Lines containing the word "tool" are the ones to copy from the records below.

Records from a collection
=== Begin Enclosure ===
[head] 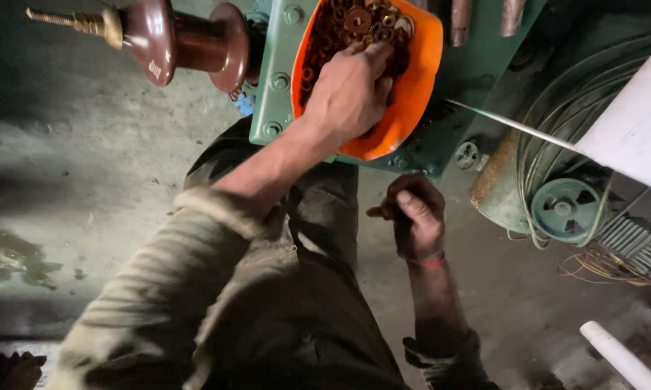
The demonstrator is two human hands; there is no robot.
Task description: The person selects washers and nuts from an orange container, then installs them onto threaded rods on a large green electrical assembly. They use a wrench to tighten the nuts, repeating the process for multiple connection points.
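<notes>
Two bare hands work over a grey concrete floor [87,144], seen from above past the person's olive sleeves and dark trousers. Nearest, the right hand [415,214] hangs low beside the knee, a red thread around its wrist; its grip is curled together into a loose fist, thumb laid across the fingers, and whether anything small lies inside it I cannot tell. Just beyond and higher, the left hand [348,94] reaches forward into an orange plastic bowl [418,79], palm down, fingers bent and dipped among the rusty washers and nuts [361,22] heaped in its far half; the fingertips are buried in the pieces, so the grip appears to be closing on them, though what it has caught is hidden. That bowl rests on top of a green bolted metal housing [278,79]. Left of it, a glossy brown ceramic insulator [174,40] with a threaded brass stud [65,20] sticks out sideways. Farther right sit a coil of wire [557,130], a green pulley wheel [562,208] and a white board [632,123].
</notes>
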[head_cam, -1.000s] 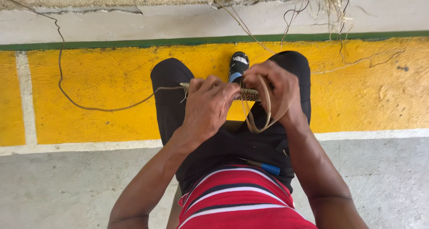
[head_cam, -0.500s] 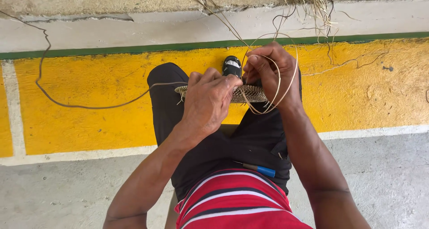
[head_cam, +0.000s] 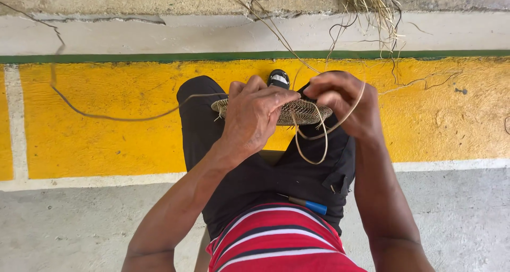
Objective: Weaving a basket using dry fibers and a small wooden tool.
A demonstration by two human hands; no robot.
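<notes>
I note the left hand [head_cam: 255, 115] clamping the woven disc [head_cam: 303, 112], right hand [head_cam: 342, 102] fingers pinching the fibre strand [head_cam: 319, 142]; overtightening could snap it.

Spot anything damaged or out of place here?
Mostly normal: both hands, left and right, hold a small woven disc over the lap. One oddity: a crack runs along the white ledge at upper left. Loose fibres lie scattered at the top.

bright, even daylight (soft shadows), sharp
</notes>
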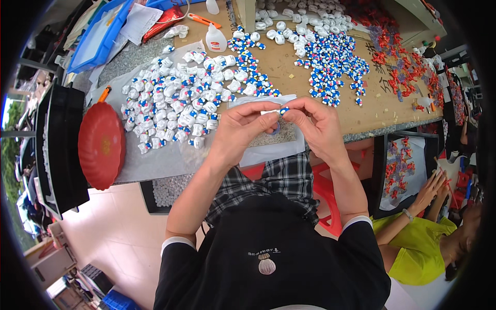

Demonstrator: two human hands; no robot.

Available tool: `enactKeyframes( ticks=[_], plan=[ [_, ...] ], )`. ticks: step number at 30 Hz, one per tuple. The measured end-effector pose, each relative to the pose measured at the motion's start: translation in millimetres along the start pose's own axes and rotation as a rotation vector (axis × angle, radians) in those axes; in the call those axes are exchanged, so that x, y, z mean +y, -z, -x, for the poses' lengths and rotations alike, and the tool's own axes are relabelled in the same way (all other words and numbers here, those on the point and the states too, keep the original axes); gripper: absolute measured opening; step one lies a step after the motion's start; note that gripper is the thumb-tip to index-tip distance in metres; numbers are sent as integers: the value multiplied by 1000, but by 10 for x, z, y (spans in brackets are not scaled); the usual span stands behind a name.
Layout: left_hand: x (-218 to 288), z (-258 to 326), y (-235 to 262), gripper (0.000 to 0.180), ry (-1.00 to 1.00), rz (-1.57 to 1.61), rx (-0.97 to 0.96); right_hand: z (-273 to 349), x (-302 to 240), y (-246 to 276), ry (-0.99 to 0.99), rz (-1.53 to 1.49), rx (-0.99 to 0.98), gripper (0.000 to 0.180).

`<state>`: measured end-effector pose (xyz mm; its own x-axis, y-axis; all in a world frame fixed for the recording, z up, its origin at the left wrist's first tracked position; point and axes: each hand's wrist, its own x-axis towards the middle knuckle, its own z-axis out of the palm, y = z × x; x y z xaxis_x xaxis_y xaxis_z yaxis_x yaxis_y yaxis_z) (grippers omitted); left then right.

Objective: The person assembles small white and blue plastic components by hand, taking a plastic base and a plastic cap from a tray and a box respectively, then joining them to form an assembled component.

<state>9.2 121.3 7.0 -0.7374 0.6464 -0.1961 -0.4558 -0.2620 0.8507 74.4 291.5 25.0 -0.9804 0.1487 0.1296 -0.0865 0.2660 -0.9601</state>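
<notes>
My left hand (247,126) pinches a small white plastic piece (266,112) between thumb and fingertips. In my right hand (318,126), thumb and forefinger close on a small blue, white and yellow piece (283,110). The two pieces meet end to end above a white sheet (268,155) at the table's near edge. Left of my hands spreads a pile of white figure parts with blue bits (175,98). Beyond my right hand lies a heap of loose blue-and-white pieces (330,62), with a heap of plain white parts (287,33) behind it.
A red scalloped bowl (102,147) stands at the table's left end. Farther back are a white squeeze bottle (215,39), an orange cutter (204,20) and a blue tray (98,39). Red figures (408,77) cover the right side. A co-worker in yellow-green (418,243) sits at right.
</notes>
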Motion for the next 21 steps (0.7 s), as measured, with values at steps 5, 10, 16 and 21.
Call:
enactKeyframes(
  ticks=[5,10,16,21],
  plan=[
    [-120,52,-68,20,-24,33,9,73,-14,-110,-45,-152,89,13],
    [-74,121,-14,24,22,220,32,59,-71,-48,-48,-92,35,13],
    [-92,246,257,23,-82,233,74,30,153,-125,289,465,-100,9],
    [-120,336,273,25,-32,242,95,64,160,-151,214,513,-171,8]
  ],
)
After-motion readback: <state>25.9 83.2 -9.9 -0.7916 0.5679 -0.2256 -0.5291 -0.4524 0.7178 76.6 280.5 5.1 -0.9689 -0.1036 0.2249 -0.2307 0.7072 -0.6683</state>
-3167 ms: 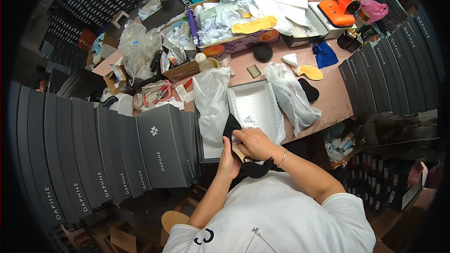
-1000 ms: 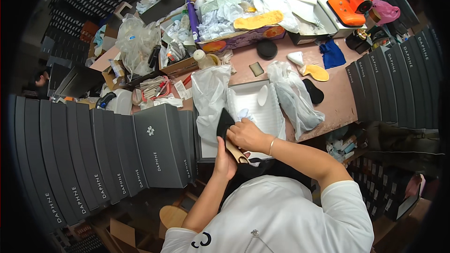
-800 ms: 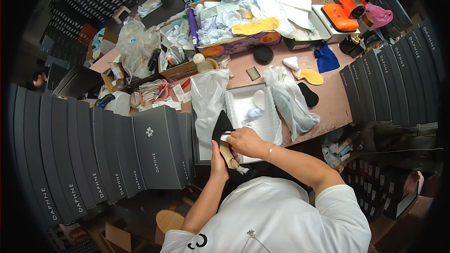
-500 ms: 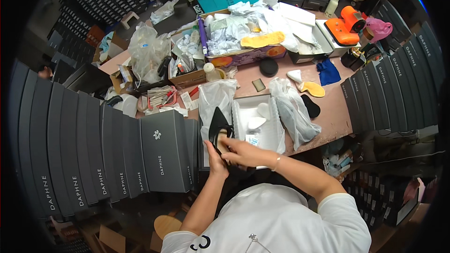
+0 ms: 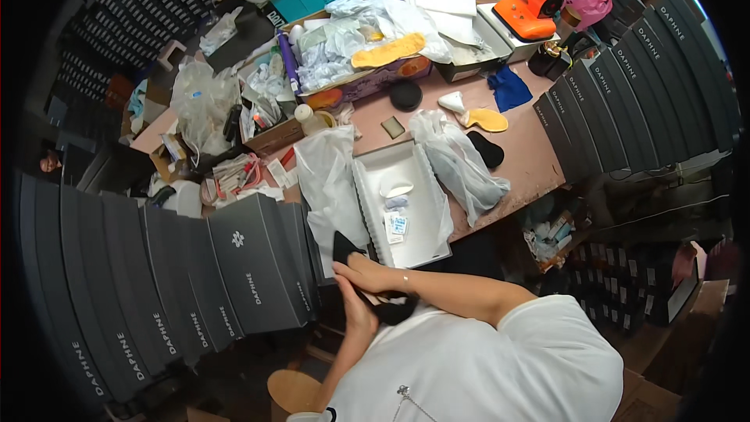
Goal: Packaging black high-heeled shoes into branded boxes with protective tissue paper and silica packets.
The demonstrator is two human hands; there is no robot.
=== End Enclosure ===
Expected output –
Objective: Weaving a basket using dry fibers and a small wooden tool.
Available tool: `enactKeyframes( ticks=[_], plan=[ [_, ...] ], )`. ticks: step number at 30 Hz, one per tuple. The measured end-effector pose, each relative to the pose measured at the motion's start: translation in millimetres along the start pose's own axes and rotation as a rotation vector (axis × angle, radians) in those axes; in the call those axes are exchanged, so that x, y, z mean +y, -z, -x, for the poses' lengths and rotations alike, and the tool's own axes are relabelled in the same way (all other words and numbers here, those on the point and the states too, keep the original axes); gripper: absolute measured opening; step one lies a step after the motion's start; note that gripper is the thumb-tip to index-tip distance in metres; numbers are sent as integers: the value multiplied by 1000, but by 10 for x, z, y (spans in brackets are not scaled); the usual span stands behind a name.

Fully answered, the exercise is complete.